Le fond maintenant !
Son thème est annoncé par le titre. Il faut peut-être préciser qu'il s'agit bien d'une histoire des inégalités de revenus dans le monde des origines de la civilisation à nos jours. Vaste programme !
Sa thèse : "Seule la violence a permis de réduire les inégalités".
Quelle violence ?
Elles sont 4 ou plutôt ils sont 4 puisqu'il les surnomme les 4 cavaliers de l'Apocalypse. Je vais m'efforcer de résumer les idées principales dans l'ordre où Walter Scheidel les présente en m'appuyant sur les exemples les plus significatifs mais en évitant toutes les nuances (riches mais bien trop nombreuses) ...
Le 1er fléau est la guerre et en particulier la guerre de masse dont les 1ère et 2ème guerres mondiales sont les meilleurs exemples. Les moyens humains bien sûr mais surtout matériels qu'elles ont exigés ont provoqué des changements durables dans la répartition des richesses. Les riches (les fameux 1%) ont été très fortement mis à contribution, les Etats sont intervenus activement dans les choix économiques, sont devenus Etat-Providence en instaurant une fiscalité plus régressive, plus redistributive et donc une répartition des revenus plus égalitaire et relativement durable.
Le 2ème fléau est la Révolution et en particulier les révolutions russe et chinoise. le nivellement a été radical et d'une extrême violence. Les expropriations, redistributions, collectivisations n'ont pu avoir lieu qu'avec une surenchère de brutalités. Par contre, cette égalité imposée (égalité dans la pauvreté du plus grand nombre) n'a duré que le temps de ces régimes extrêmes.
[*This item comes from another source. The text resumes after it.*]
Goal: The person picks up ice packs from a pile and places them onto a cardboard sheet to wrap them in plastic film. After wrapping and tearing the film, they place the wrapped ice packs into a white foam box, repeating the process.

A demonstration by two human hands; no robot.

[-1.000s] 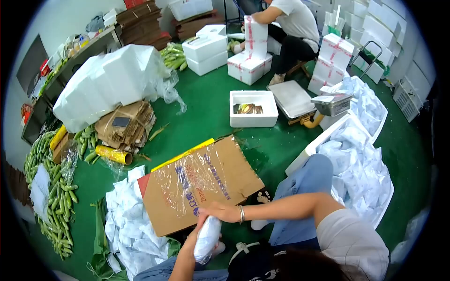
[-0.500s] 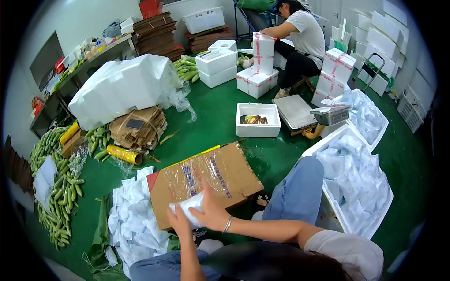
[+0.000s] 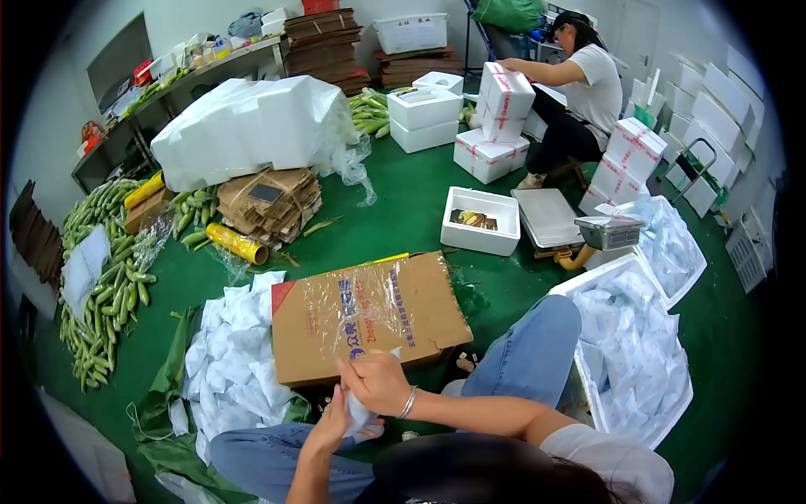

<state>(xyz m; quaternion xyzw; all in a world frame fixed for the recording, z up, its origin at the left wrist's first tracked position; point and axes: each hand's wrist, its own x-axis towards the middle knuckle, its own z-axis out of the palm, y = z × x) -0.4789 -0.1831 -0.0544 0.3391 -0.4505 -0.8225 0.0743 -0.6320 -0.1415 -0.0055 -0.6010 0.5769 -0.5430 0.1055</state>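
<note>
Near the middle of the near edge of the cardboard box [image 3: 382,307], the two hands meet around a small white packet [image 3: 359,415]. The right hand [image 3: 375,382], with a bracelet [image 3: 408,402] at its wrist, has its fingers curled in at the packet's upper end; exactly what the fingertips pinch is too small to tell. The left hand [image 3: 330,422] supports the packet's left side, its fingers held close together and partly hidden. Whether the packet touches the box cannot be told.

Left of the box lies a heap of white packets [image 3: 237,353], partly on green sheeting [image 3: 168,403]. To the right, beyond a bent knee [image 3: 537,344], a white foam bin [image 3: 598,403] holds pale blue-white packets [image 3: 634,349]. Past the box's far edge stands an open foam box [image 3: 480,238], just beside a platform scale [image 3: 547,217]. Farther back, a seated person [image 3: 592,92] rests an arm on a taped foam box [image 3: 506,101].
</note>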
Le 3ème fléau est l'effondrement des Etats qui conduisent à un effondrement de l'ordre économique et social. L'exemple qui m'a le plus parlé est celui de la chute de l'Empire romain (période de prédilection de l'auteur) dans lequel les inégalités étaient extrêmes, une élite avide accaparant toute les richesses, rendant peu à peu l'Etat impuissant entre autre à se défendre des attaques extérieures jusqu'à l'effondrement total.
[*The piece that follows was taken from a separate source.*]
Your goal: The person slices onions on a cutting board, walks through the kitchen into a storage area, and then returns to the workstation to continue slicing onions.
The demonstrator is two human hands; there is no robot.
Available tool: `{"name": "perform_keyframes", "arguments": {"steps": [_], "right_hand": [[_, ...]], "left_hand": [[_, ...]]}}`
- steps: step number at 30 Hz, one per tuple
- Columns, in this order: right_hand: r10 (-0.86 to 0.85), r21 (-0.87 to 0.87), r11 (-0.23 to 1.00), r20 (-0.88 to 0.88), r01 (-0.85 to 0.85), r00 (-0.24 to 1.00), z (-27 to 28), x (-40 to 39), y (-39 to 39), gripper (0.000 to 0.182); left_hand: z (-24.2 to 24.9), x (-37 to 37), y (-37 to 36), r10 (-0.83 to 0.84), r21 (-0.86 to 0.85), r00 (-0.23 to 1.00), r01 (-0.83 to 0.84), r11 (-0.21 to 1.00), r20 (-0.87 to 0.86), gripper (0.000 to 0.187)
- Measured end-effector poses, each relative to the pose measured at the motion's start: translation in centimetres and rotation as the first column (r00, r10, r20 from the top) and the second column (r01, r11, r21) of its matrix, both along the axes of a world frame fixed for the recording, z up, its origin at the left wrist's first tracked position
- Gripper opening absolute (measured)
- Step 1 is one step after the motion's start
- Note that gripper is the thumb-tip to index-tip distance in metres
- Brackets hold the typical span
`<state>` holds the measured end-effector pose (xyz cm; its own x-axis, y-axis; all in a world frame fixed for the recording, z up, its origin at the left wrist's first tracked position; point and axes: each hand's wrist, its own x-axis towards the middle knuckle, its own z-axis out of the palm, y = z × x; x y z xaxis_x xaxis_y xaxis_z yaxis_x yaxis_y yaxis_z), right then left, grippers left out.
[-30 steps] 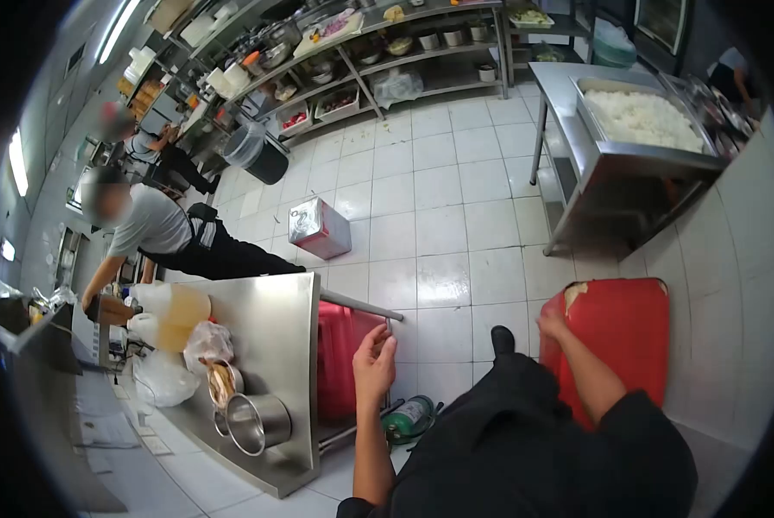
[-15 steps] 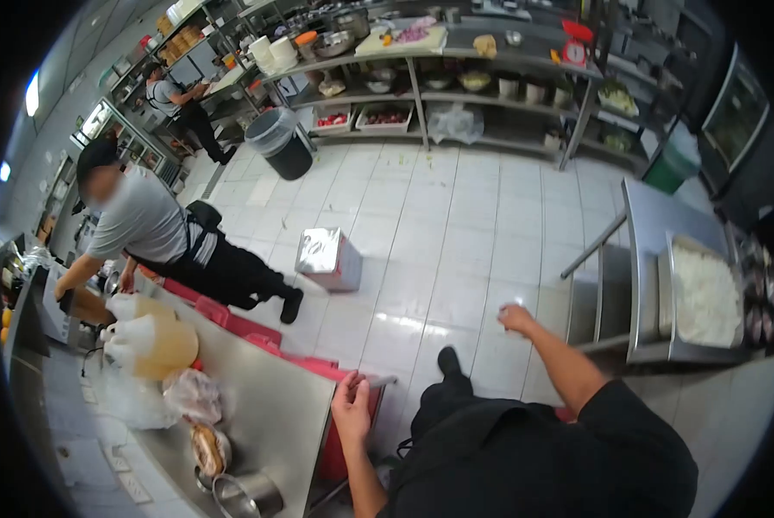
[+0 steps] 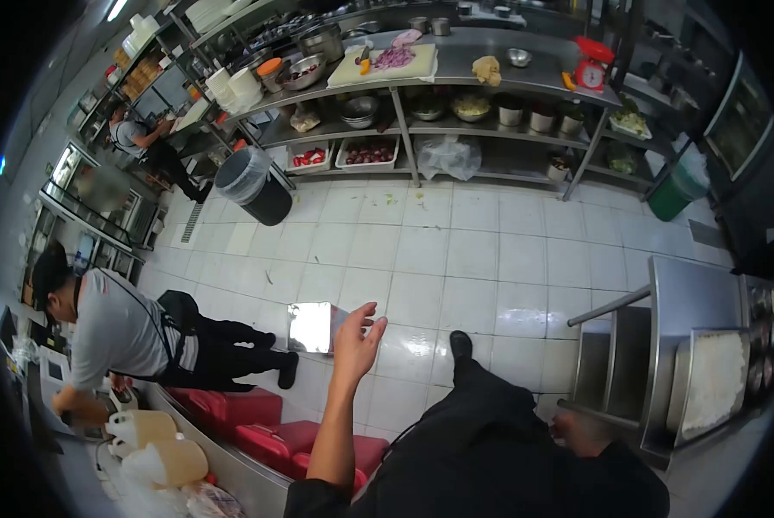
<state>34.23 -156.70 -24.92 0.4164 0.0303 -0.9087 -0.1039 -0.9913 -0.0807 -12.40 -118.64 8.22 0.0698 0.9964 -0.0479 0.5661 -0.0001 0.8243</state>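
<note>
My left hand is raised in front of me with its fingers apart and nothing in them. Just behind it on the tiled floor stands a shiny square tin, partly hidden by the hand. My right hand hangs low beside my body at the right, near the lower bar of a metal rack; its fingers are blurred and partly hidden. One black shoe of mine is forward on the floor.
A co-worker bends over the left counter by yellowish jugs. Red containers stand beside that counter. Ahead are a steel table with chopped purple food, a black bin and a green bin.
My left hand has risen and moved forward, away from the counter edge. My right hand has dropped back toward my side. The view has shifted nearer the far table, and the co-worker bends lower.
</note>
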Motion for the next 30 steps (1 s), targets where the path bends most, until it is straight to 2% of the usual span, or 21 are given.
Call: {"name": "perform_keyframes", "arguments": {"steps": [1,2,3,4,5,6,7,8,9,10,11,12,14,17,20,22,24,26,28,29,30], "right_hand": [[-0.121,-0.031,0.992,-0.027,0.120,0.992,1.9,-0.6,3.6,0.024],[-0.069,-0.030,0.997,-0.056,0.068,0.996,0.7,0.0,7.1,0.022],[0.208,0.015,0.978,-0.126,-0.208,0.970,0.1,0.4,11.7,0.020],[0.743,0.110,0.670,-0.104,-0.734,0.662,-1.5,1.5,16.5,0.018],[0.993,0.103,0.050,0.097,-0.993,0.060,-2.6,2.4,22.0,0.017],[0.948,0.012,-0.216,0.244,-0.976,-0.207,-3.6,2.6,28.2,0.015],[0.879,-0.093,-0.260,0.389,-0.961,-0.275,-5.0,2.6,33.7,0.010],[0.876,-0.078,-0.254,0.404,-0.964,-0.263,-7.8,3.3,40.2,0.014],[0.890,0.027,-0.121,0.445,-0.992,-0.096,-8.4,3.2,47.0,0.014],[0.784,-0.056,-0.248,0.575,-0.967,-0.234,-4.8,1.5,54.1,0.017],[0.796,0.068,-0.055,0.606,-0.996,-0.003,-5.0,0.4,60.5,0.017],[0.688,0.387,0.460,0.412,-0.799,0.597,-1.5,-2.2,66.5,0.016],[0.337,0.697,0.609,0.205,-0.379,0.919,7.2,-8.1,73.9,0.017],[0.456,0.726,0.485,0.266,-0.487,0.849,8.8,-12.3,82.5,0.025],[0.589,0.730,0.382,0.280,-0.566,0.758,5.8,-13.6,85.7,0.026],[0.570,0.597,0.512,0.301,-0.617,0.765,6.4,-14.7,85.5,0.032],[0.502,0.582,0.603,0.255,-0.546,0.826,5.9,-14.1,84.2,0.034],[0.488,0.540,0.510,0.459,-0.669,0.742,-3.2,-10.1,81.1,0.034],[0.322,0.583,0.709,0.233,-0.397,0.918,2.0,-10.5,78.4,0.024],[0.691,0.386,0.439,0.433,-0.812,0.579,1.0,-9.4,78.0,0.019],[0.864,0.112,0.018,0.499,-0.994,0.072,-1.2,-7.7,77.3,0.017]], "left_hand": [[-0.5,-0.1,1.5,0.011,-0.021,1.000,-0.011,1.000,0.004,0.043],[-1.0,-0.2,3.2,0.027,-0.026,1.000,-0.027,0.999,0.011,0.043],[-1.2,-0.7,4.4,0.044,-0.036,0.999,-0.043,0.998,0.015,0.042],[-1.4,-1.4,5.4,0.099,-0.037,0.994,-0.097,0.995,0.041,0.042],[-1.6,-1.9,6.9,0.151,-0.036,0.986,-0.148,0.988,0.070,0.041],[-0.1,-1.9,8.2,0.240,-0.100,0.967,-0.231,0.968,0.083,0.038],[0.2,-2.5,9.4,0.284,-0.085,0.957,-0.279,0.957,0.060,0.037],[0.3,-3.3,10.0,0.333,-0.079,0.942,-0.330,0.941,0.039,0.037],[0.4,-4.1,10.9,0.381,-0.066,0.924,-0.379,0.923,0.025,0.036],[-1.5,-5.6,11.6,0.419,-0.003,0.908,-0.419,0.908,0.035,0.034],[-1.7,-6.4,12.5,0.464,-0.029,0.884,-0.463,0.886,0.049,0.034],[-1.7,-7.1,13.5,0.507,-0.059,0.860,-0.504,0.862,0.059,0.033],[-2.7,-8.8,15.8,0.581,-0.096,0.805,-0.573,0.814,0.124,0.033],[-4.2,-12.1,20.6,0.598,-0.064,0.801,-0.596,0.801,0.034,0.034],[-4.8,-14.7,28.2,0.586,-0.067,0.809,-0.583,0.810,0.038,0.034],[-4.4,-15.6,34.6,0.538,-0.054,0.841,-0.536,0.843,0.051,0.033],[-3.4,-15.3,42.7,0.433,-0.006,0.900,-0.433,0.901,0.049,0.033],[-1.8,-14.4,49.5,0.325,0.027,0.942,-0.328,0.944,0.083,0.033],[-0.3,-12.4,56.9,0.208,0.082,0.967,-0.221,0.972,0.150,0.032],[0.6,-11.2,60.2,0.149,0.109,0.973,-0.169,0.980,0.174,0.031],[2.0,-10.1,63.5,0.091,0.114,0.984,-0.109,0.988,0.155,0.032]]}}
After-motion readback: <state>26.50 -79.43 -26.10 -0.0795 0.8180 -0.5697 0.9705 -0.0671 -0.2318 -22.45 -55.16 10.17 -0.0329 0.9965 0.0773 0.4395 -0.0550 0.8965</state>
Enfin, le 4ème fléau est la pandémie…. Et oui ! Ici, l'exemple le plus parlant est la peste noire de 1348… Ses effets ont été dévastateurs, égalisateurs puisque Toutes les classes, sociales ont été touchées, que la population survivante a pu se partager les ressources mais ce, aussi longtemps que la reprise démographique aura rétabli le niveau de population habituellement acceptable par une société agricole.
Walter Scheidel ne s'arrête pas là. Il vérifie d'autres pistes mises en pratique ici ou là, réforme agraire, effacement des dettes, éducation, démocratisation, croissance économique. Aucune ne sera validée.
La croissance des inglités depuis 1980 lui permet d'achèver cette « somme » par des réflexions sur notre avenir. Un possible retour d'un des 4 cavaliers ? Des projections sur les migrations à venir nécessaires pour des raisons démographiques et leurs effets probables dans les pays riches ; des projections sur l'Intelligence Artificielle et ses effets sur le marché de l'emploi, sur l'homme augmenté : implants pour tous également ou seulement pour des nantis qui renforceront les inégalités…

J'ai trouvé cette lecture très stimulante mais aussi démoralisante. Elle m'a demandé des efforts (notamment les preuves chiffrées : les chiffres me rebutent un peu…) mais elle m'a rendu bien plus lucide sur les possibles « égalitaires » qui s'offrent à nos sociétés.
« Une bonne guerre ! » Une bonne pandémie ! ».
Il y a certes à gagner mais tant à perdre.
Je recommande chaudement cette lecture à un lectorat averti.
Merci à Masse Critique et aux Editions Acte Sud de m'avoir offert l'opportunité de me lancer dans cette lecture exigeante mais salutaire.